Sunday, December 16, 2007
The Khomenko Family Chronicles
The Good Family is followed by the Khomenko Family Chronicles, a shorter but much more accomplished play about a much less lucky family, the Khomenkos from Ukraine, where Ma and Pa gather round the bed of their nine-year-old son Lyosha, who is attached to a drip and totally bald, due to receiving what is clearly cancer treatment.
And no wonder the poor fellow’s ill - we learn he was conceived on the day the Chernobyl reactor imploded, a story they recount with warmth to their son (a fantastically assured performance from young Lewis Lempereur-Palmer) with accents that make this family sound more Uxbridge Road than Ukraine - it’s a relief not to have the kind cod Anglo Russian we are sometimes served up. Particularly engaging was Samantha Spiro’s mother, heavily pregnant (with a girl) and trying her best to coax as much health into her son as possible with her foul-looking home-made chicken soup. She also tries to bring out the best from a husband prone to committing adultery and an apparent ability to be nice only after a massive slug of lager.

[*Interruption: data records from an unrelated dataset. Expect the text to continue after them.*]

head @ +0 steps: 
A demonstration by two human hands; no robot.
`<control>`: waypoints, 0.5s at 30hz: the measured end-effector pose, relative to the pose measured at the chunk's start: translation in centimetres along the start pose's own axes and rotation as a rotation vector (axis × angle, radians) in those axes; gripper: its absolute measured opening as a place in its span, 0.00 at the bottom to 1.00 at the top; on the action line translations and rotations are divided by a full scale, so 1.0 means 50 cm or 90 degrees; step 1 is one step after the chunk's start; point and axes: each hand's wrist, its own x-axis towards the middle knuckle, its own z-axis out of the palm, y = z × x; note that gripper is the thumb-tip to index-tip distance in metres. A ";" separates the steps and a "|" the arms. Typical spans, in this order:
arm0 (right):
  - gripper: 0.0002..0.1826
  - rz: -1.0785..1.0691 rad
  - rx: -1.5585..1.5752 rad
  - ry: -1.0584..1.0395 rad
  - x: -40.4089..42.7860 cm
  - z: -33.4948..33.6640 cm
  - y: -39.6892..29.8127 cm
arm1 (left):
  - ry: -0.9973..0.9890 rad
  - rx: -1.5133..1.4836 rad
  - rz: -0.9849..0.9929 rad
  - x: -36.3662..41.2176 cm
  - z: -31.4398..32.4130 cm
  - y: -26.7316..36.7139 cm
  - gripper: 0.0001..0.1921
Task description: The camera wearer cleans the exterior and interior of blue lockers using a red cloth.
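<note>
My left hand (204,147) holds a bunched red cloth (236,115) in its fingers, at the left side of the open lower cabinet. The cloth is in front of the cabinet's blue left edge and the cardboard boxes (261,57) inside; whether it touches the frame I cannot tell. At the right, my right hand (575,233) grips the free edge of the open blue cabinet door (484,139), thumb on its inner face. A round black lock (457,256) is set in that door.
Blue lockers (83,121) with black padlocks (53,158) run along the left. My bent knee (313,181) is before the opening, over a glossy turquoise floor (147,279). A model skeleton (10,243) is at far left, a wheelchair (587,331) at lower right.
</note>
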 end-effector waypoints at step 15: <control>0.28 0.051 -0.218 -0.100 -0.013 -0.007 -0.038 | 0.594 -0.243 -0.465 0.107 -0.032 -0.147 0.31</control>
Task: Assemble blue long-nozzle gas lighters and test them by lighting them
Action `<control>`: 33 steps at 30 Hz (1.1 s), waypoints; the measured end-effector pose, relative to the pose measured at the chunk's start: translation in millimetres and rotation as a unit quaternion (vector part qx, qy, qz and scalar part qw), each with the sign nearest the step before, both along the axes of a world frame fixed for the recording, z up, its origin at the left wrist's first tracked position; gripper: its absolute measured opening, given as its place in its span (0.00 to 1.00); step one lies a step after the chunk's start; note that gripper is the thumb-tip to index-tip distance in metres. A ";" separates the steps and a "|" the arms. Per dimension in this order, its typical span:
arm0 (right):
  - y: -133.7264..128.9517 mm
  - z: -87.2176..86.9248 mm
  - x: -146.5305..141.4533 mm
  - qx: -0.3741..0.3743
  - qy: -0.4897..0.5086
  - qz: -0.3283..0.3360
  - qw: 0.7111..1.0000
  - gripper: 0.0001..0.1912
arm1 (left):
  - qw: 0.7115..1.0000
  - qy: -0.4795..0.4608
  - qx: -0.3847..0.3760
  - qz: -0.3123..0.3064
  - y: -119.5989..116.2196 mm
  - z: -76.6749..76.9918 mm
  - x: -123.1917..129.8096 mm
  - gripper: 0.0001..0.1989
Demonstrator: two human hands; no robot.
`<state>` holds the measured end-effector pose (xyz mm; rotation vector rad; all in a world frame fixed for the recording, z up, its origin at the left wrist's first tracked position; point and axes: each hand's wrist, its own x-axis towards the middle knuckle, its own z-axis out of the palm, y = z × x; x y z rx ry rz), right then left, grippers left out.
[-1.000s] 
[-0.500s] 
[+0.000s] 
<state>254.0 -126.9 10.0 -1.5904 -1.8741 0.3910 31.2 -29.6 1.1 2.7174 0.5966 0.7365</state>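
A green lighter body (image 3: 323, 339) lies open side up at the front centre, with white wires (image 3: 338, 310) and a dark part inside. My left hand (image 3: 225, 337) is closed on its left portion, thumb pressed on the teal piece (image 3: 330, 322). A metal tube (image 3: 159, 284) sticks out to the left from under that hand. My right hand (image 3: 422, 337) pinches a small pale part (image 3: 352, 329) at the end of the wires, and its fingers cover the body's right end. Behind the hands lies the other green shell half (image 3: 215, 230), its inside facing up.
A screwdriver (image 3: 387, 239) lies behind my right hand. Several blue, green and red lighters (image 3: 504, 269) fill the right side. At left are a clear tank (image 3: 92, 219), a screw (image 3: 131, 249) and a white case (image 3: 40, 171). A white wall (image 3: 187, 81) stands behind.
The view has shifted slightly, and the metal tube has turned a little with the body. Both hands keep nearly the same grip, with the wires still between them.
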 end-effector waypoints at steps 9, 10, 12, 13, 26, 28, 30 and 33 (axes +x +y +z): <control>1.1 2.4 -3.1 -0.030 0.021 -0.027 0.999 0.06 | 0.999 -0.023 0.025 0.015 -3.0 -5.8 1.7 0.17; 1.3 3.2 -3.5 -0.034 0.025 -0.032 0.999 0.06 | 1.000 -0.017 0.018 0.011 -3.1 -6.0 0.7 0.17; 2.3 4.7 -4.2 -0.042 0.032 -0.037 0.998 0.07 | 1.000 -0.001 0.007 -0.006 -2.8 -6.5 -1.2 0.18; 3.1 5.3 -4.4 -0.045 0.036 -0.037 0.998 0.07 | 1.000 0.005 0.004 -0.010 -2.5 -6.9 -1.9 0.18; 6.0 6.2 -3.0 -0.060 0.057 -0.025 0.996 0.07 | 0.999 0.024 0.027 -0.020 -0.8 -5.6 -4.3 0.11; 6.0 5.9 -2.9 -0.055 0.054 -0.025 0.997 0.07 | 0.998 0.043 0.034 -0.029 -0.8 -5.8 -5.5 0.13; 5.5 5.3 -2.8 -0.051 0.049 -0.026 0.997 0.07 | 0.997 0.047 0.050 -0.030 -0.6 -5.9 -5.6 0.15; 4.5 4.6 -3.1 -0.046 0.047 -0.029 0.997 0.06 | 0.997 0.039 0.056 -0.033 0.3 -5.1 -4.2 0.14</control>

When a child is dying it’s no surprise that anger also bubbles under the surface, but what is most heart breaking is the way all three family members try and enjoy the romance of Chernobyl - yes, you read right - and even of the events of September 11 2001 (when Ma reunited with Pa). “Climb on a plane and in eight hours you’re in New York… wonderful,” says Ma while Dad adds: “Chernobyl? Even easier. It’s close by. They run day trips down there.”
It’s not just the cancer which is beyond these poor people’s control - bigger events shape their destiny and I, for one, found the realisation very moving.